The mayor’s claim that hotels should free up rooms for tourists is challenged by the industry itself.
“It is absolutely imperative for many hotels that this program continue,” said Vijay Dandapani, president of the New York Hotel Association last week. Even counting the homeless, occupancy rates are low, he said, and the lack of demand has driven down room prices in hotels open to the public.
But the hotels, many of which were concentrated in Manhattan neighborhoods in Hell’s Kitchen and Chelsea, have drawn community opposition since the start of the program. Neighbors complain that hotel residents use drugs, hang out, steal from shops and harass passers-by.
One hotel, the Lucerne on the Upper West Side, a few blocks from Central Park, has been the subject of a months-long political battle in a stronghold of liberalism after nearly 200 men, many struggling with addiction problems, were transferred there.
Some residents have welcomed the men. Many did not and strongly pressured the city, which tried to transfer them to a hotel in another affluent area of the city center, to face a lawsuit there.
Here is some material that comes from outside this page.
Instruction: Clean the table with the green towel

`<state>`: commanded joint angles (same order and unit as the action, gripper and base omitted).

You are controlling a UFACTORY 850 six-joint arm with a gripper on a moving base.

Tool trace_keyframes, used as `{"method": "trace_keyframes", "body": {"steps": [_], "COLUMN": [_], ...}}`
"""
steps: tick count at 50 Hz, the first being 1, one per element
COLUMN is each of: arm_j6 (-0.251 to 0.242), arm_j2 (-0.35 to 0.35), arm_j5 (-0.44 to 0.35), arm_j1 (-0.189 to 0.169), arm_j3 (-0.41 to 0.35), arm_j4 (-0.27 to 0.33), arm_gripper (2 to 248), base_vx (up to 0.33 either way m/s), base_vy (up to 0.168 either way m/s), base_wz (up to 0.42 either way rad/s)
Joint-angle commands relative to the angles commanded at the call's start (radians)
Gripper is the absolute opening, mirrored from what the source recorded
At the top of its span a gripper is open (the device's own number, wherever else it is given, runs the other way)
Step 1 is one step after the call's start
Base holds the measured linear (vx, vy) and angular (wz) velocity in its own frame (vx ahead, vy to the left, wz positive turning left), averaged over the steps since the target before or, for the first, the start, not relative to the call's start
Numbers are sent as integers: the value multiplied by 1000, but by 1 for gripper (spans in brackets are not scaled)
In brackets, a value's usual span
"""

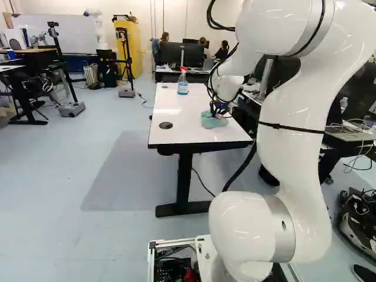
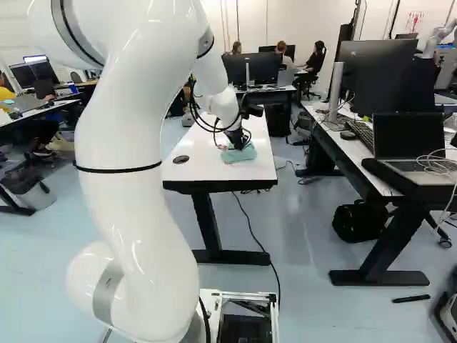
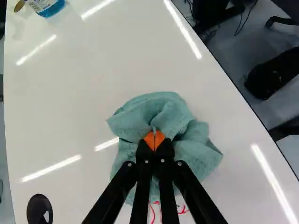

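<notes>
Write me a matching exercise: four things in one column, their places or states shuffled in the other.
Things:
1. green towel
2. spray bottle
3. cable grommet
4. red marks

Places and states:
A. black and round, set into the tabletop
B. on the tabletop, right beside the crumpled cloth
C. bunched up and pinched by the tool
D. upright, with blue liquid inside

Right pairs: 1-C, 2-D, 3-A, 4-B

L & R base cams: behind white jointed arm (image 1: 288,158), either side, facing ahead, slightly down; both get glossy white rectangular table (image 1: 176,106). Wrist cam: close above same table, facing down.
</notes>
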<state>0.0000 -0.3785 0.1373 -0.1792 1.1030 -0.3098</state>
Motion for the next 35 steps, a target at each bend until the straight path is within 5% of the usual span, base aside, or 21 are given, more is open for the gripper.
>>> {"method": "trace_keyframes", "body": {"steps": [35], "arm_j6": [0], "arm_j2": [80], "arm_j5": [0], "arm_j1": [78], "arm_j3": [-100], "arm_j4": [0], "arm_gripper": [20], "base_vx": [0], "base_vy": [0], "base_wz": [0]}}
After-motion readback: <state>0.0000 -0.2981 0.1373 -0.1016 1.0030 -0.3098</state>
Last week, the men had been moved out of the hotel and back to shelters.
One of them, Mike Roberts, 36, offered a dispatch on Sunday from his new home in the East Village.
He sleeps in a room with seven or eight cabins that each house three or four men. If he reaches out from his bed, he can touch the next one.
Unlike his room at Lucerne, the one in the refuge has no air conditioning. Mr. Roberts often wakes up in the middle of the night soaked in sweat, and he cannot walk around because if he leaves the shelter between 10 p.m. and 5 a.m. he loses his bed. Needless to say, his room does not have a private shower or TV.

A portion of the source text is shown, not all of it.